The code can be found below, along with a picture of the error.
Thank you.
// Convert the graphical output of the sliced STL into a printable binary format.
// The bytes are read by the Arduino firmware
PrintWriter output, outputUpper;
int loc;
int LTR = 0;
int lowernozzles = 8;
int uppernozzles = 4;
int nozzles = lowernozzles+uppernozzles;
int printXcoordinate = 120+280; // Left margin 120
int printYcoordinate = 30+190; // Top margin 30
int printWidth = 120; // Total image width 650
int printHeight = 120; // Total image height 480
int layer_size = printWidth * printHeight/nozzles * 2;
void convertModel() {
// Create config file for the printer, trailing comma for convenience
output = createWriter("PWDR/PWDRCONF.TXT"); output.print(printWidth+","+printHeight/nozzles+","+maxSlices+","+inkSaturation+ ",");
output.flush();
output.close();
int index = 0;
byte[] print_data = new byte[layer_size * 2];
// Steps of 12 nozzles in Y direction
for (int y = printYcoordinate; y < printYcoordinate+printHeight; y=y+nozzles ) {
// Set a variable to know wheter we're moving LTR of RTL
LTR++;
// Step in X direction
for (int x = 0; x < printWidth; x++) {
// Clear the temp strings
String[] LowerStr = {""};
String LowerStr2 = "";
String[] UpperStr = {""};
String UpperStr2 = "";
// For every step in Y direction, sample the 12 nozzles
for ( int i=0; i<nozzles; i++) {
// Calculate the location in the pixel array, use total window width!

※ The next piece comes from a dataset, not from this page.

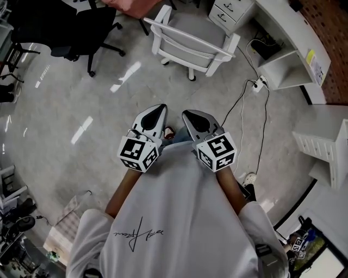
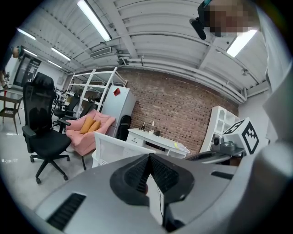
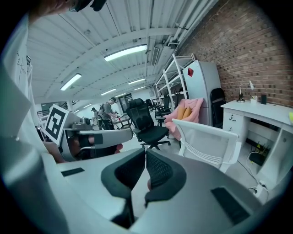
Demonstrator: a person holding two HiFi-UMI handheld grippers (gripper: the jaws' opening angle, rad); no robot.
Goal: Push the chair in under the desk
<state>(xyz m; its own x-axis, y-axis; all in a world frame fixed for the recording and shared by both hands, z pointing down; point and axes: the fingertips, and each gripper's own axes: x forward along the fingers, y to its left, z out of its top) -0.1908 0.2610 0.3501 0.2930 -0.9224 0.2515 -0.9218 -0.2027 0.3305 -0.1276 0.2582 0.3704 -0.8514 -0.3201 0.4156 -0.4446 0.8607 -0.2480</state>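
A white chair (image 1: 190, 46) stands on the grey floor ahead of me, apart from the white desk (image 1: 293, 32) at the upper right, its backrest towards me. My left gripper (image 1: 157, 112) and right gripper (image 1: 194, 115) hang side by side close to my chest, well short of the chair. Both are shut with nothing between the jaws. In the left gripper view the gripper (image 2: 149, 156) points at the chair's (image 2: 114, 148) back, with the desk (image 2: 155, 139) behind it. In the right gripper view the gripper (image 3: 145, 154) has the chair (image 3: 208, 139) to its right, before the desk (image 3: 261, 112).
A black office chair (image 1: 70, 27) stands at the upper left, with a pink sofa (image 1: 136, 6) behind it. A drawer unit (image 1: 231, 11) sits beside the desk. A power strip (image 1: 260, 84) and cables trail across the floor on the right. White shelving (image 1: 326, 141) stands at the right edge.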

// Use the LTR to determine the direction
if (LTR % 2 == 1){
loc = printXcoordinate + printWidth - x + (y+i) * width;
} else {
loc = printXcoordinate + x + (y+i) * width;
}
if (brightness(pixels[loc]) < 100) {
// Write a zero when the pixel is white (or should be white, as the preview is inverted)
if (i<uppernozzles) {
UpperStr = append(UpperStr, "0");
} else {
LowerStr = append(LowerStr, "0");
}
} else {
// Write a one when the pixel is black
if (i<uppernozzles) {
UpperStr = append(UpperStr, "1");
} else {
LowerStr = append(LowerStr, "1");
}
}
}
LowerStr2 = join(LowerStr, "");
print_data[index] = byte(unbinary(LowerStr2));
index++;
UpperStr2 = join(UpperStr, "");
print_data[index] = byte(unbinary(UpperStr2));
index++;
}
}
if (sliceNumber >= 1 && sliceNumber < 10){
String DEST_FILE = "PWDR/PWDR000"+sliceNumber+".DAT";
File dataFile = sketchFile(DEST_FILE);
if (dataFile.exists()){
dataFile.delete();
}
saveBytes(DEST_FILE, print_data); // Savebytes directly causes bug under Windows
} else if (sliceNumber >= 10 && sliceNumber < 100){
String DEST_FILE = "PWDR/PWDR00"+sliceNumber+".DAT";
File dataFile = sketchFile(DEST_FILE);
if (dataFile.exists()){
dataFile.delete();
}
saveBytes(DEST_FILE, print_data); // Savebytes directly causes bug under Windows
} else if (sliceNumber >= 100 && sliceNumber < 1000){
String DEST_FILE = "PWDR/PWDR0"+sliceNumber+".DAT";
File dataFile = sketchFile(DEST_FILE);
if (dataFile.exists()){
dataFile.delete();
}
saveBytes(DEST_FILE, print_data); // Savebytes directly causes bug under Windows
} else if (sliceNumber >= 1000) {
String DEST_FILE = "PWDR/PWDR"+sliceNumber+".DAT";
File dataFile = sketchFile(DEST_FILE);
if (dataFile.exists()){
dataFile.delete();
}
saveBytes(DEST_FILE, print_data); // Savebytes directly causes bug under Windows
}
sliceNumber++;
println(sliceNumber);
}
What's happening is that print_data is smaller than index. (For example, if index is 123, but print_data only has 122 elements.)
Size of print_data is layer_size * 2 or printWidth * printHeight/nozzles * 4 or 4800
Max size of index is printHeight/nozzles * 2 * printWidth or 20*120 or 2400.
This seems alright, so I probably missed something, and it appears to be placing data in element 4800, which is weird. I suggest a bunch of print statements to get the size of print_data and the index.